Explain Your Thought Process

After you ask your clarifying question at the beginning, the next step is not coding — it is explaining.

After I ask my questions about the problem I say, “Is it okay if I walk through my ideas for a solution with you now?” Interviewers always say yes to this question because they want you to succeed, and having a thorough and concrete understanding of your solution before you start coding is a great way to ensure success.

Even if you don’t know an optimal answer to the problem, you can verbalize it: “I’m not sure if this is optimal, but I had the idea of double for-looping over the input and storing answers in a set.” Right away you may find out that O(n^2) isn’t the runtime you are looking for, and you may find out if a set is not the right data structure you should be using, based on their response. Now you can have a back-and-forth conversation, throwing ideas around about a more optimal solution in hopes of getting to one, even though coming into it you weren’t sure one existed.

On the flip side, if they come back and say that your solution sounds good to them and that they would like you to begin coding, that probably means the solution you verbalized was correct. At this point you can finally begin programming — but you can’t stop talking.

Identify Pain Points

As you begin coding, you should continually verbalize everything you are doing for the interviewer. If you’re making a method to ensure you’re not getting an IndexOutOfBoundsError, tell them that. Don’t just make a random method stub without telling them what it is for.

If you know the solution completely, you may get to the end of the interview without a problem — but what should you do if you get stuck while coding? Or get to the end and don’t have passing test cases?

What you shouldn’t do is frantically panic (I know I’ve fallen victim to this once or twice) and try to thrash your way to a working solution. You should instead verbalize your difficulties. Not only will this give you a specific thing to fix in your code (instead of thrashing around the whole thing) but also your interviewer now knows your plan to fix your solution and can help guide you as you go about it.
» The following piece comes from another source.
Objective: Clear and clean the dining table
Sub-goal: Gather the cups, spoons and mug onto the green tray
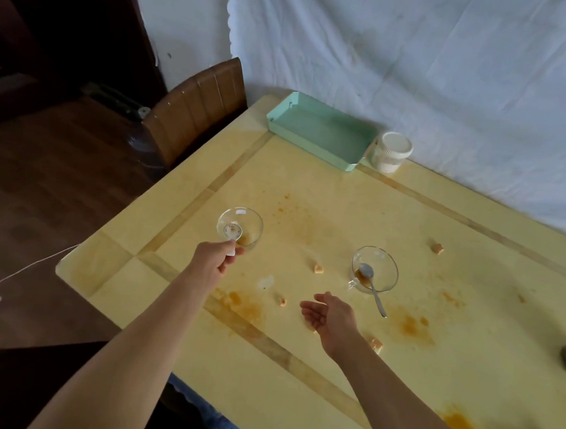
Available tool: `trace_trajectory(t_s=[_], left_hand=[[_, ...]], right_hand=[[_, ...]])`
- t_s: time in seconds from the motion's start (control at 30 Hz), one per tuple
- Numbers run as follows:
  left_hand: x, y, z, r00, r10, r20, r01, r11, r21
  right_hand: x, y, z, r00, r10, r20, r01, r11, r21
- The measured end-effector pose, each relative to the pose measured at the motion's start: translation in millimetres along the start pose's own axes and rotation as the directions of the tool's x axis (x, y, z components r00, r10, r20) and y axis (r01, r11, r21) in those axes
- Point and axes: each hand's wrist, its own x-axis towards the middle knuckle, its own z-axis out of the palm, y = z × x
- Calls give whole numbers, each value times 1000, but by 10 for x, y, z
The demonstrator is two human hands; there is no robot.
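Pinching the white spoon [232,232] by its handle, our left hand [213,257] reaches the glass bowl [240,226] near the counter [299,364] corner; right hand [330,315] hovers open, empty. Glass seems light, slippery, fragile: we should grip its rim.

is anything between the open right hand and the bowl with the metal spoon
Nothing visible. The right hand hovers open over bare table; the bowl sits just beyond it, its metal spoon handle pointing toward the hand.

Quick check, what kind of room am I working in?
Likely a home dining area: a stained yellow table with used glass bowls and spoons, a wooden chair at its end, wood flooring.
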Motion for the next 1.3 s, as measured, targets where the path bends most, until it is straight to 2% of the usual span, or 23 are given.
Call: trace_trajectory(t_s=[0.37, 0.47, 0.53, 0.6, 0.67, 0.73, 0.87, 1.03, 1.17, 1.3], left_hand=[[185, -111, 17, 998, -46, 32, 49, 994, -93], [237, -184, -33, 999, -11, -47, 7, 997, -73], [288, -245, -76, 985, 67, -162, -66, 998, 13], [330, -293, -119, 969, 142, -201, -118, 985, 128], [360, -337, -130, 985, 141, -104, -116, 970, 214], [403, -362, -130, 997, 82, 1, -80, 966, 247], [474, -398, -115, 997, 44, 71, -58, 975, 215], [423, -424, 59, 987, 134, 93, -151, 965, 215], [383, -462, 224, 979, 199, 35, -202, 969, 144], [248, -495, 363, 961, 276, 1, -272, 945, 182]], right_hand=[[67, 5, -126, 993, -38, -115, 39, 999, 7], [138, -4, -86, 981, -60, -186, 73, 995, 64], [199, -33, -65, 973, -70, -221, 102, 986, 135], [262, -69, -47, 969, -75, -237, 124, 972, 199], [330, -102, -40, 966, -71, -248, 134, 959, 249], [387, -131, -38, 971, -62, -232, 132, 945, 299], [459, -168, -89, 982, -26, -189, 95, 926, 366], [472, -190, -289, 980, 0, -198, 56, 958, 281], [453, -190, -555, 966, -55, -254, 92, 986, 136], [420, -170, -728, 966, -100, -240, 109, 994, 24]])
If you finished the problem and are failing test cases, saying “I think that this portion of the code could be causing the test case to fail, so I think I will read over that for a second” is a perfect thing to do. It gives you a clearly defined goal — read over lines X-Y. It tells the interviewer exactly what you are doing so they can scroll to that portion of the code as well. And your interviewer could give you insight into whether that code block has any effect on your failing test cases.
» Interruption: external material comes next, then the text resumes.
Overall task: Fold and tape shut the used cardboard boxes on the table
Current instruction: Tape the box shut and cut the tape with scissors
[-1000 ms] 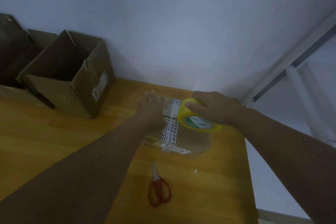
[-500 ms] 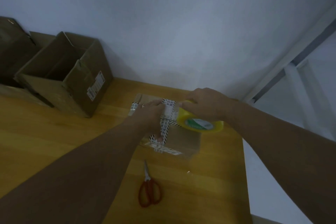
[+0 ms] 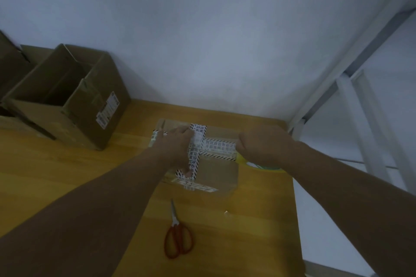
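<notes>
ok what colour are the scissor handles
Red: the scissors have red handles, clearest in the head view.

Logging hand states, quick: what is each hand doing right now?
Left hand: open, fingers pressing flat on the small box.
Right hand: closed on the yellow tape roll.

Smooth, faintly sheened wood table (image 3: 45, 164); matt brown cardboard on the centre box (image 3: 216, 175) and the upper-left open box (image 3: 90, 119); scissors (image 3: 175, 222) with metal blades and red plastic handles; glossy yellow tape roll (image 3: 244, 160).
</notes>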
If you haven’t finished the problem but are just experiencing difficulties getting to the finish line, you should verbalize exactly what your pain points are. Maybe they are language-specific or maybe they are problem-specific.

If you are using a language you are not 100% familiar with, it’s perfectly acceptable to say to the interviewer “I know I can do this in Java using Comparable, but I’m not sure how to do it in C++.” Now that the interviewer knows that it is a language-specific problem that you understand the scope of, they can give you tips on how to do it in the language you are currently working in.
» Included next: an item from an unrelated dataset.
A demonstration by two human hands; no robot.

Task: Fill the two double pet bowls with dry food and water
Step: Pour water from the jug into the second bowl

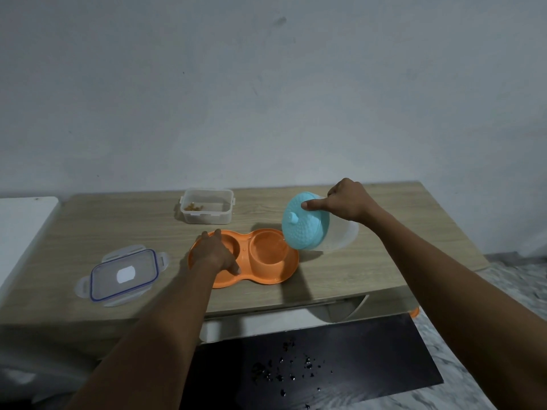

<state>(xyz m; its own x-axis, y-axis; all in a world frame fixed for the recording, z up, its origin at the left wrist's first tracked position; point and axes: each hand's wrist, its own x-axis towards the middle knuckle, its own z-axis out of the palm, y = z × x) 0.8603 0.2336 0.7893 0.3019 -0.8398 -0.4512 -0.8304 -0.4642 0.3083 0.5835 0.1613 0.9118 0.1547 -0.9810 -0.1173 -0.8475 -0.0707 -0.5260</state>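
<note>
The orange double bowl (266, 276) is sitting near the front edge of the table (340, 270), with bare wood lying open to its right and a clear lid (124, 275) lying flat well apart on its left. The left hand (214, 250) is resting on the bowl's left compartment with its fingers spread. The right hand (346, 202) is gripping a tilted, teal-lidded water container (305, 224) over the right compartment, fingers curled round it and the forefinger pressing on the lid. Behind the bowl, an open food box (206, 213) is holding only a few kibbles in one corner.
</note>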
If your pain point is more problem-specific, you can verbalize that you are having trouble completing this specific portion of the problem. The interviewer can take a look at what you are doing and help to guide you to complete that part or guide you to a more correct solution.

TLDR

If there's one theme you should take away from this article, it’s definitely to verbalize during your phone interview. They gave you a phone for a reason, and it’s not just so you can have the problem delivered verbally (we have plenty of software that will deliver you a problem to your browser). It was so you could have some back-and-forth conversation and explain your ability to solve problems. If you go into the interview with that mindset, I’m sure you will do great!